→ **Task directions**: Could you print all of the data below again, exactly?
++++ Material provided ++++
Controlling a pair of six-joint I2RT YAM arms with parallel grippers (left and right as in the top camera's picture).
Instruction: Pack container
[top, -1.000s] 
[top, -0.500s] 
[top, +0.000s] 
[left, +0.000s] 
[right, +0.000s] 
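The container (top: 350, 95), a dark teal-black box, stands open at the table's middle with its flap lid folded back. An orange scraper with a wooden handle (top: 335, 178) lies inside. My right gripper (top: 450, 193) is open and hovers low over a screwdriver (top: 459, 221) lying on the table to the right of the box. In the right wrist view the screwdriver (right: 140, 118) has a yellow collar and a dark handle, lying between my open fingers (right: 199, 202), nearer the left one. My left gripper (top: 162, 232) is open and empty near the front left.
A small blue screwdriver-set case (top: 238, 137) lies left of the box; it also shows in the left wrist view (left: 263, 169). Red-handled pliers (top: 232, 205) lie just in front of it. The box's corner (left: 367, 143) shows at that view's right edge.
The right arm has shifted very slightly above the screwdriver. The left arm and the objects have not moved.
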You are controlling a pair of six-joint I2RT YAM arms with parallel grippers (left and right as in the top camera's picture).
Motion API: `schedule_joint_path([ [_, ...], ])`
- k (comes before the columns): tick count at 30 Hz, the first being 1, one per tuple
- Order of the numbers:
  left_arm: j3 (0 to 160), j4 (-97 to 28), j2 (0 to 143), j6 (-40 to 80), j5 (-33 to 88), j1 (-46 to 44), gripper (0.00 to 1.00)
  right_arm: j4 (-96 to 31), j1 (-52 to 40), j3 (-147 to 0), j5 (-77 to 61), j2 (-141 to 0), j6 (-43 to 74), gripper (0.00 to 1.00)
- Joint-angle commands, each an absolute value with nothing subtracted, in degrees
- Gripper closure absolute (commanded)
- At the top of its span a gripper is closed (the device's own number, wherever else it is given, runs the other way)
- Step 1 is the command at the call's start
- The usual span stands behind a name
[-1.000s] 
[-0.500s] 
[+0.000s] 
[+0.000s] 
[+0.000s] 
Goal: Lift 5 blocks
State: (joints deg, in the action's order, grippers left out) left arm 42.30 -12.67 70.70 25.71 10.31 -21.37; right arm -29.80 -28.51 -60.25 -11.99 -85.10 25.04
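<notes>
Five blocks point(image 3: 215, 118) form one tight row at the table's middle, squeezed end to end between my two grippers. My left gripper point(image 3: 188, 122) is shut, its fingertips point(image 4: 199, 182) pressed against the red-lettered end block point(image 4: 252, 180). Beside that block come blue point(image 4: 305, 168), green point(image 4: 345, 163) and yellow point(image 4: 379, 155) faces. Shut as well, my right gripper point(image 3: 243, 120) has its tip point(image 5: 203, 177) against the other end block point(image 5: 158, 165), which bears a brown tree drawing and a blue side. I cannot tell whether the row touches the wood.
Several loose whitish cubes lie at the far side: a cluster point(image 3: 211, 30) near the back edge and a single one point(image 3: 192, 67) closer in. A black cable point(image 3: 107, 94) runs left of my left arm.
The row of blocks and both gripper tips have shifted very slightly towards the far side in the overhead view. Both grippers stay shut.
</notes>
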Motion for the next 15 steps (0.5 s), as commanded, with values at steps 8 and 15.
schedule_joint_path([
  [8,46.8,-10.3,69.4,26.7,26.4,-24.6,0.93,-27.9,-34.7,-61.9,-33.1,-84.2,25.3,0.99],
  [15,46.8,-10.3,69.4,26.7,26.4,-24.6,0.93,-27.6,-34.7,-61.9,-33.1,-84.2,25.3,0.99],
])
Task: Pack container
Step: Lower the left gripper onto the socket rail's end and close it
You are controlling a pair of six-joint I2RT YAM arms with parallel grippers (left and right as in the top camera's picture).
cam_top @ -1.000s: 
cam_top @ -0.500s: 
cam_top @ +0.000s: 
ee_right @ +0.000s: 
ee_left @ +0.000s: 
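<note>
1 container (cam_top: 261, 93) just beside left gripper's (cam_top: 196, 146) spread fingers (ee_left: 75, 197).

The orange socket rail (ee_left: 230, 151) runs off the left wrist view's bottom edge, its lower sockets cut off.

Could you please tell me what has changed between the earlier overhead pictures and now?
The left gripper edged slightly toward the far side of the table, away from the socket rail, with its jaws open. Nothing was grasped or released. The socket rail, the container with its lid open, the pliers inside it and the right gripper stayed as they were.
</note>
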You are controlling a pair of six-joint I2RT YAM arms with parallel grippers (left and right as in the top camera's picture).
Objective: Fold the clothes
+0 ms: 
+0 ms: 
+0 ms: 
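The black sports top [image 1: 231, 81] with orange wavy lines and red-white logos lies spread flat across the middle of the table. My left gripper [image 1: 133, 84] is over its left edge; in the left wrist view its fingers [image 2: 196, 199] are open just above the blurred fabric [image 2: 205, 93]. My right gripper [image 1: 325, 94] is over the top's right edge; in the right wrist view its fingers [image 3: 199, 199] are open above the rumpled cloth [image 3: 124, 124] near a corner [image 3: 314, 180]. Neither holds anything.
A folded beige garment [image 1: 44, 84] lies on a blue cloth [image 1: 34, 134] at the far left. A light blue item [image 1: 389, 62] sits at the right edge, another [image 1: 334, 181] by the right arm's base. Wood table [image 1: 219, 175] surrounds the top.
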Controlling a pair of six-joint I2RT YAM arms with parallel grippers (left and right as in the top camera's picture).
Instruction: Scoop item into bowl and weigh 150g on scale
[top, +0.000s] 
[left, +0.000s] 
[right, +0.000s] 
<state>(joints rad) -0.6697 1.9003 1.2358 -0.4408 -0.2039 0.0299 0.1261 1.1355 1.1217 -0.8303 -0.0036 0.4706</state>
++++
→ **Response**:
Controlling a pair of six-joint I2RT YAM arms with parallel grippers (left and right as in the top camera's picture).
Instruction: Pack container
[top, -1.000s] 
[top, -0.500s] 
[top, +0.000s] 
[left, +0.000s] 
[right, +0.000s] 
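The container (top: 350, 95), a dark teal-black box, stands open at the table's middle with its flap lid folded back. An orange scraper with a wooden handle (top: 335, 178) lies inside. My right gripper (top: 450, 193) is open and hovers low over a screwdriver (top: 459, 221) lying on the table to the right of the box. In the right wrist view the screwdriver (right: 140, 118) has a yellow collar and a dark handle, lying between my open fingers (right: 199, 202), nearer the left one. My left gripper (top: 162, 232) is open and empty near the front left.
A small blue screwdriver-set case (top: 238, 137) lies left of the box; it also shows in the left wrist view (left: 263, 169). Red-handled pliers (top: 232, 205) lie just in front of it. The box's corner (left: 367, 143) shows at that view's right edge.
The right arm has shifted very slightly above the screwdriver. The left arm and the objects have not moved.
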You are controlling a pair of six-joint I2RT YAM arms with parallel grippers (left and right as in the top camera's picture).
Motion API: `schedule_joint_path([ [_, ...], ])`
- k (comes before the columns): tick count at 30 Hz, the first being 1, one per tuple
- Order of the numbers:
  left_arm: j3 (0 to 160), j4 (-97 to 28), j2 (0 to 143), j6 (-40 to 80), j5 (-33 to 88), j1 (-46 to 44), gripper (0.00 to 1.00)
  right_arm: j4 (-96 to 31), j1 (-52 to 40), j3 (-147 to 0), j5 (-77 to 61), j2 (-141 to 0), j6 (-43 to 74), gripper (0.00 to 1.00)
- Joint-angle commands, each an absolute value with nothing subtracted, in degrees
- Gripper closure absolute (commanded)
- At the top of its span a gripper is closed (the device's own number, wherever else it is given, runs the other way)
- Step 1 is the command at the call's start
- The usual span stands behind a name
[-1.000s] 
[-0.500s] 
[+0.000s] 
[+0.000s] 
[+0.000s] 
Goal: Lift 5 blocks
State: (joints deg, in the action's order, grippers left out) left arm 42.30 -12.67 70.70 25.71 10.31 -21.37; right arm -29.80 -28.51 -60.25 -11.99 -85.10 25.04
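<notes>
Five blocks point(image 3: 215, 118) form one tight row at the table's middle, squeezed end to end between my two grippers. My left gripper point(image 3: 188, 122) is shut, its fingertips point(image 4: 199, 182) pressed against the red-lettered end block point(image 4: 252, 180). Beside that block come blue point(image 4: 305, 168), green point(image 4: 345, 163) and yellow point(image 4: 379, 155) faces. Shut as well, my right gripper point(image 3: 243, 120) has its tip point(image 5: 203, 177) against the other end block point(image 5: 158, 165), which bears a brown tree drawing and a blue side. I cannot tell whether the row touches the wood.
Several loose whitish cubes lie at the far side: a cluster point(image 3: 211, 30) near the back edge and a single one point(image 3: 192, 67) closer in. A black cable point(image 3: 107, 94) runs left of my left arm.
The row of blocks and both gripper tips have shifted very slightly towards the far side in the overhead view. Both grippers stay shut.
</notes>
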Motion for the next 15 steps (0.5 s), as commanded, with values at steps 8 and 15.
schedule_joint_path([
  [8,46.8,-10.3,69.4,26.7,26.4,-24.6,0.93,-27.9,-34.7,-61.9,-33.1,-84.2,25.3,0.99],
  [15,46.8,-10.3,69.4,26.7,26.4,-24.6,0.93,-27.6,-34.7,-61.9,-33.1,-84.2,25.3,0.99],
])
Task: Pack container
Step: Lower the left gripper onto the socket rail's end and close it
You are controlling a pair of six-joint I2RT YAM arms with parallel grippers (left and right as in the top camera's picture).
cam_top @ -1.000s: 
cam_top @ -0.500s: 
cam_top @ +0.000s: 
ee_right @ +0.000s: 
ee_left @ +0.000s: 
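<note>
1 container (cam_top: 261, 93) just beside left gripper's (cam_top: 196, 146) spread fingers (ee_left: 75, 197).

The orange socket rail (ee_left: 230, 151) runs off the left wrist view's bottom edge, its lower sockets cut off.

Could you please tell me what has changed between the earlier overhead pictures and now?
The left gripper edged slightly toward the far side of the table, away from the socket rail, with its jaws open. Nothing was grasped or released. The socket rail, the container with its lid open, the pliers inside it and the right gripper stayed as they were.
</note>
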You are controlling a pair of six-joint I2RT YAM arms with parallel grippers (left and right as in the top camera's picture).
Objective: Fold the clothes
+0 ms: 
+0 ms: 
+0 ms: 
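The black sports top [image 1: 231, 81] with orange wavy lines and red-white logos lies spread flat across the middle of the table. My left gripper [image 1: 133, 84] is over its left edge; in the left wrist view its fingers [image 2: 196, 199] are open just above the blurred fabric [image 2: 205, 93]. My right gripper [image 1: 325, 94] is over the top's right edge; in the right wrist view its fingers [image 3: 199, 199] are open above the rumpled cloth [image 3: 124, 124] near a corner [image 3: 314, 180]. Neither holds anything.
A folded beige garment [image 1: 44, 84] lies on a blue cloth [image 1: 34, 134] at the far left. A light blue item [image 1: 389, 62] sits at the right edge, another [image 1: 334, 181] by the right arm's base. Wood table [image 1: 219, 175] surrounds the top.
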Controlling a pair of six-joint I2RT YAM arms with parallel grippers (left and right as in the top camera's picture).
Instruction: Scoop item into bowl and weigh 150g on scale
[top, +0.000s] 
[left, +0.000s] 
[right, +0.000s] 
<state>(joints rad) -0.6697 1.9003 1.2358 -0.4408 -0.2039 0.0299 0.1261 1.1355 1.1217 -0.8303 -0.0036 0.4706</state>

The output above is complete as it stands.